Réalisateur•ice : Yu Haibo et Yu Tianqi Kiki
Avec : -
Distributeur : ASC Distribution
Budget : -
Genre : Documentaire.
Nationalité : Chinois, Néerlandais.
Durée : 1h43min

Synopsis :
Jusqu'en 1989, le village de Dafen situé dans la province de Shenzhen, en Chine, était légèrement plus grand qu'un hameau. Il compte à présent 10.000 habitants, dont des centaines de paysans reconvertis en peintres.
Dans de nombreux ateliers, appartements et jusque dans les rues, les peintres de Dafen produisent des milliers de répliques de tableaux occidentaux mondialement connus. Une commande de 200 copies de tableaux de Van Gogh ne choque personne. Pour respecter leurs délais, les peintres dorment par terre, entre les cordes à linge où sèchent les toiles. En 2015, le chiffre d'affaires de la vente de tableaux dépassait 65 millions de dollars.
Les réalisateurs Haibo Yu et Tianqi Kiki Yu ont suivi l’un de ces peintres, Xiaoyong Zhao. Sa famille et lui ont peint environ 100 000 copies d’oeuvres de Van Gogh. Après toutes ces années, Zhao se sent une affinité profonde avec Van Gogh.
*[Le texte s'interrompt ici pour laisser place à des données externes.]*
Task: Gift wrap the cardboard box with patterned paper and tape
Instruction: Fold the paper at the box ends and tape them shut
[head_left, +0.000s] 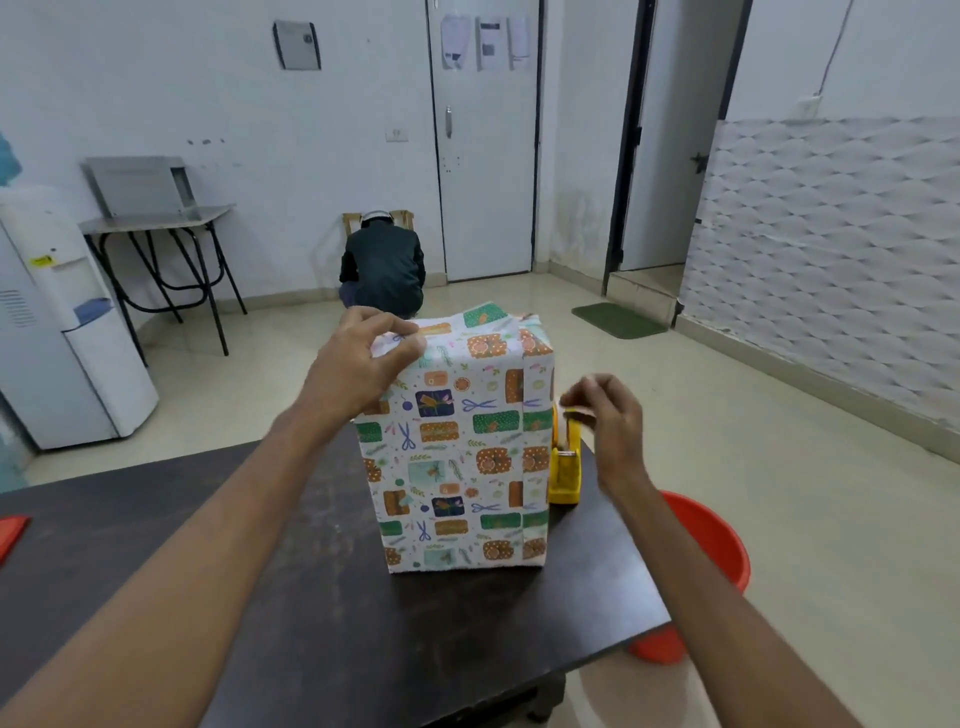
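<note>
A tall box wrapped in white patterned paper (457, 447) stands upright on the dark table (363, 649). My left hand (363, 358) pinches the folded paper at the box's top left corner. A yellow tape dispenser (565, 467) stands just right of the box, touching or nearly touching it. My right hand (608, 421) is above the dispenser, its thumb and fingers pinching the tape end at the cutter. The cardboard itself is hidden under the paper.
An orange bucket (711, 540) sits on the floor beyond the table's right edge. A red flat item (10, 530) lies at the table's left edge. A person crouches on the floor (382, 270) behind the box. A water dispenser (62, 332) stands at left.
</note>
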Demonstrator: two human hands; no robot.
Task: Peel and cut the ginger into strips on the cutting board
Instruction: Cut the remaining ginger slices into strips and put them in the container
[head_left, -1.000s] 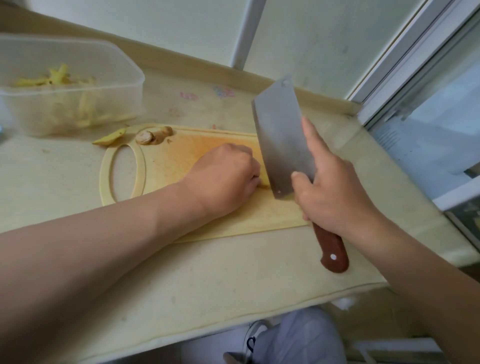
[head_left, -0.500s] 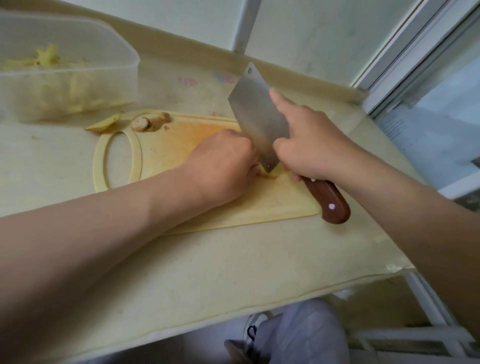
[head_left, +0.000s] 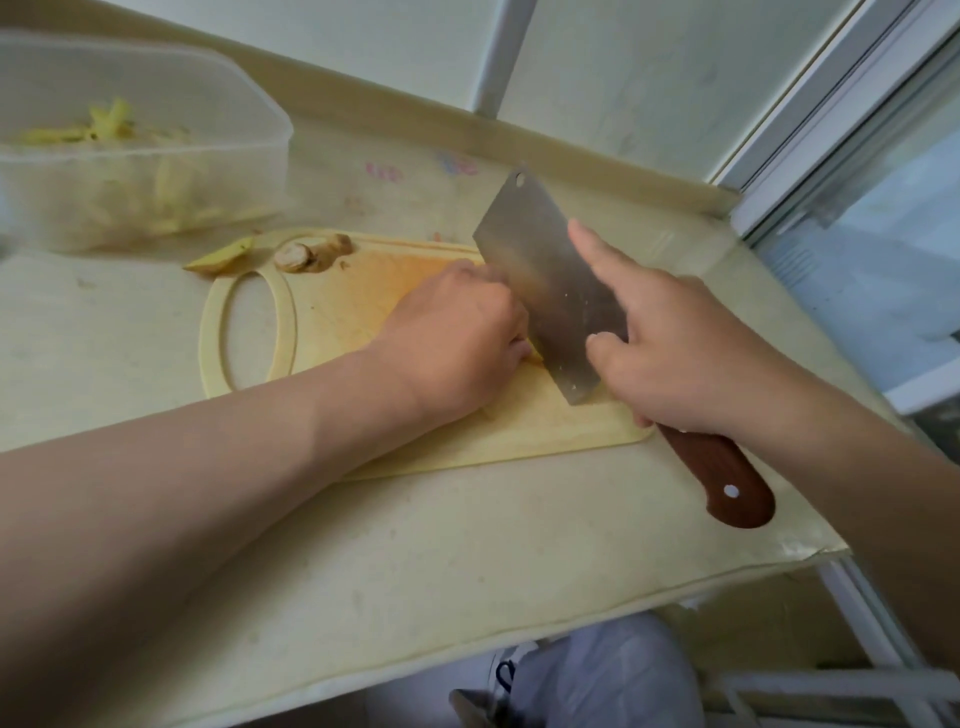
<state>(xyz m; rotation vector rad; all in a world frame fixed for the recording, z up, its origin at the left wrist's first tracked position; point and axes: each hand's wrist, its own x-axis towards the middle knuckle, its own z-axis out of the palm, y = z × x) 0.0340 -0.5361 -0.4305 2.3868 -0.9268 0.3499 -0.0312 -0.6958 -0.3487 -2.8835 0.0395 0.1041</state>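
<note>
While I slice, left hand (head_left: 457, 338): knuckles curled, pinning the ginger (head_left: 535, 357) — only a yellow sliver shows.
Right hand (head_left: 685, 364): gripping the cleaver (head_left: 545, 280), forefinger laid along its flat.
Risk: blade right against my knuckles; a slip of the piece could nick them.
Cutting board (head_left: 353, 312): stained orange, ginger stub (head_left: 311, 253) at its far corner.
Beyond: pale counter (head_left: 415, 545), tub (head_left: 249, 156) of yellow strips (head_left: 109, 124), window (head_left: 857, 249) right.

The person has bare forearms (head_left: 218, 467), pale trousers (head_left: 597, 680), white shoe (head_left: 511, 662).
</note>
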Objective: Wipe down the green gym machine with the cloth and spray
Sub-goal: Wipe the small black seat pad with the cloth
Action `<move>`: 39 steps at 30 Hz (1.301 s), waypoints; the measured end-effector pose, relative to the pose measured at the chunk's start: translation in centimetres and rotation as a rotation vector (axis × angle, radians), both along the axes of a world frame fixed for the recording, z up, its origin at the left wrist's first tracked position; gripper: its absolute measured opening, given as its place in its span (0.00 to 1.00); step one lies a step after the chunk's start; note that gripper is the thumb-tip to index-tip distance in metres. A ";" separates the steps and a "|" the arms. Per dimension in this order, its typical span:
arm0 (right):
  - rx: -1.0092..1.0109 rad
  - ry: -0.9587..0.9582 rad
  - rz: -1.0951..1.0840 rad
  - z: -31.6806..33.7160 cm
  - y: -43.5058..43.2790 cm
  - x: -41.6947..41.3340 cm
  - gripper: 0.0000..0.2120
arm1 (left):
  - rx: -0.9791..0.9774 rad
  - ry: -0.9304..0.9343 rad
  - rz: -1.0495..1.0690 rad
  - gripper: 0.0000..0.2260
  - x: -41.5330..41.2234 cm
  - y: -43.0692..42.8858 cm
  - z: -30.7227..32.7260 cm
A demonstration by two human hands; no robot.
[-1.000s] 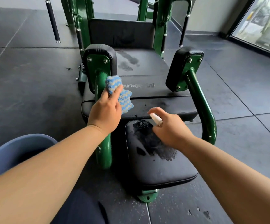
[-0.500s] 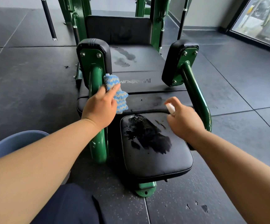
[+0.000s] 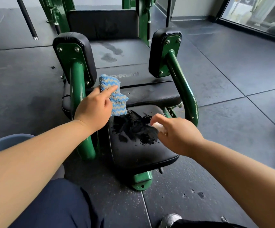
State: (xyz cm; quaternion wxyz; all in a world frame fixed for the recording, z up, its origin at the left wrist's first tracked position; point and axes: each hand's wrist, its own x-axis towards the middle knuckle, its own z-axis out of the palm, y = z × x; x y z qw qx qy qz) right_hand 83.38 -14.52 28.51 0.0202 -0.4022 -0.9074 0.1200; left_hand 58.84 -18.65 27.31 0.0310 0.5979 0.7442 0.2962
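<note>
At centre, running up toward 12 o'clock: one green gym machine (image 3: pixel 77 76), logged from my remote feed.

- Black padding: two upright pads (image 3: pixel 87 51), at 11 and 1 o'clock. One long seat (image 3: pixel 150 94) lies between them. One small front pad (image 3: pixel 138 150) sits nearest me and carries one dark wet patch (image 3: pixel 133 127).
- Cloth (image 3: pixel 115 96): one, blue-and-grey striped, hanging over the front pad's far edge at its 11 o'clock, near the left green tube.
- Spray bottle (image 3: pixel 158 126): one, small and white, mostly hidden, at 3 o'clock of the wet patch.
- Hands: two, on bare arms stretched forward.
  - Left hand (image 3: pixel 94 111) grips the cloth, one finger laid straight across it.
  - Right hand (image 3: pixel 181 135) curls round the spray bottle, forefinger extended over its top. I cannot tell whether it touches the pad.
- Floor (image 3: pixel 232 112): dark rubber tiles.
</note>
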 end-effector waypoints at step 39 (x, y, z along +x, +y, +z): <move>-0.659 0.336 -0.960 -24.8 -7.8 20.9 0.04 | -0.671 -0.266 -0.464 0.23 25.3 -3.6 -17.4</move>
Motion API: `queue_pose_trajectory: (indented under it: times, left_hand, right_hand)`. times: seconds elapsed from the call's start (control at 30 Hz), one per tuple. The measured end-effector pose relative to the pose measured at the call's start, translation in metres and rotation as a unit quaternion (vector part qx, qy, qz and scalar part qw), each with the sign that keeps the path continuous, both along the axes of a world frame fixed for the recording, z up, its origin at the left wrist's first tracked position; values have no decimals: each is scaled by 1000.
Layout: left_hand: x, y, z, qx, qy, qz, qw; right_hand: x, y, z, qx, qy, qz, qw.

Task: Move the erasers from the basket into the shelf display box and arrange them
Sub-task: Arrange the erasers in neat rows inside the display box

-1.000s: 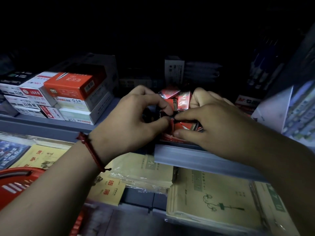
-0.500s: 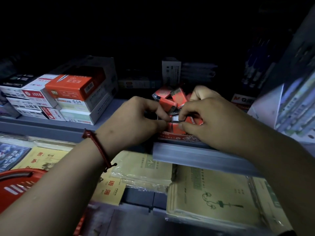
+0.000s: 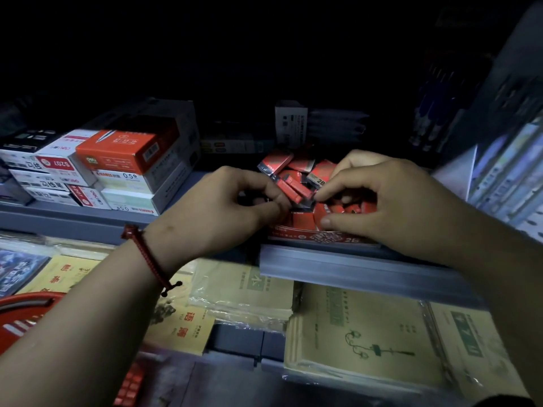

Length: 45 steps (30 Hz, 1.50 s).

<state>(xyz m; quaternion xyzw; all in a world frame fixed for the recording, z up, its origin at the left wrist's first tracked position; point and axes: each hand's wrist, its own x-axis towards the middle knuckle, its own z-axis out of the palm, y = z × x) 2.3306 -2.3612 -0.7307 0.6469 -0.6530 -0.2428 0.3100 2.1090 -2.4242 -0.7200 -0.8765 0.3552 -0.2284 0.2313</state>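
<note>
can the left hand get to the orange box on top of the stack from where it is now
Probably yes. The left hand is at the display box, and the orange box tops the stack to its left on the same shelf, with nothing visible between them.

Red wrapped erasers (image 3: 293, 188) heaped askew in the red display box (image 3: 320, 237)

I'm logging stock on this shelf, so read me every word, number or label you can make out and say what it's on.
"2B": display box front.
"2B": eraser by the right hand.
"0.5": white box under the red box.
"0.5": lowest white box, upside down.
"S207": red-labelled box, upside down.
Notebook print, Chinese labels, rear card: too blurred or small.
</note>
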Motion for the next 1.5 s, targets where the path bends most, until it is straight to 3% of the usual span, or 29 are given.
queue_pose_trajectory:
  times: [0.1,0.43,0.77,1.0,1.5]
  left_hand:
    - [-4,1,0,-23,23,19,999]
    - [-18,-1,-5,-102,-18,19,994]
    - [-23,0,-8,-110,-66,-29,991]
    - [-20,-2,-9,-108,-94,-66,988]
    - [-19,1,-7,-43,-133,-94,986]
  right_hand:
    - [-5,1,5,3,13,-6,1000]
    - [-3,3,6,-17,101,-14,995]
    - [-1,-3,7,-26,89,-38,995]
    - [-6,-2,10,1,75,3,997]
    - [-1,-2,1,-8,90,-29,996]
Il décide d’aller en Europe pour voir les oeuvres originales au Musée Van Gogh et rendre visite à l’un de ses plus gros clients, un marchand d'art d'Amsterdam...



Critique :


N'avons-nous pas tous une reproduction d'un tableau célèbre accroché dans notre maison ?
Peut-être, et il se pourrait (avec un taux de probabilité très élevé, soyons honnêtes) même qu'elle soit l'oeuvre d'artistes chinois issus du quartier de Dafen à Shenzhen, qui s'est tranquillement mais sûrement transformé en une industrie artisanale d'« ouvriers-peintres », reproduisant par milliers les œuvres d'art les plus célèbres du monde, qui sont ensuite expédiées aux vendeurs du monde entier - et visiblement surtout les Pays-Bas, terre natale de Van Gogh.
C'est cette exploitation que met en lumière le tandem père/fille Yu Haibo et Yu Tianqi Kiki au travers du fascinant documentaire Copyright Van Gogh, principalement vissé sur le surdoué Zhao Xiaoyong, l'un des nombreux hommes qui tentent de survivre dans une industrie en déclin, capable de reproduire avec une exactitude folle les coups de pinceau de Van Gogh.

Copyright ASC Distribution

Bien que le titre puisse à première vue sembler ironique - il fait directement référence aux « fausses » peintures -, le documentaire n'en est pas moins étrangement émouvant puisqu'il explore avec brio les conflits qui continuent de définir les vies des artistes qui, comme ils le disent, peignent pour vivre mais prennent leur art très au sérieux tout en possèdant d'énormes compétences techniques; des artistes qui sont obligés d'étouffer leurs propres instincts créatifs pour produire des copies méticuleuses avec à la clé une somme dérisoire, qui les fait à peine survivre.
À travers la quête identitaire et le voyage en Europe de Xiaoyong, remplit autant d'émerveillement que de désillusions cruelles (lorsqu'il réalise que ses peintures sont vendues dans une boutique de souvenirs pour à peine trois fois plus que ce qu'il a été payé pour les peindre, environ 8 €), le documentaire pose les questions essentielles sur la popularité de ses oeuvres (nos achats conditionnés et conscients de la vérité, n'ont fait que faire grandir ce business de la contrefaçon) autant que leur légitimité (une reproduction méticuleuse peut-elle être en elle-même une œuvre d'art à part entière, si elle est peinte à partir de ce qui a été peint par le passé ? Le peintre qui reproduit une oeuvre, aussi talentueux soit-il, peut-il être considéré comme un artiste ?), tout en dressant le portrait de la société capitaliste contemporaine, tellement absurde que même l'impensable devient possible et commercialisable.
Un moment de cinéma fascinant mais surtout étonnamment mélancolique.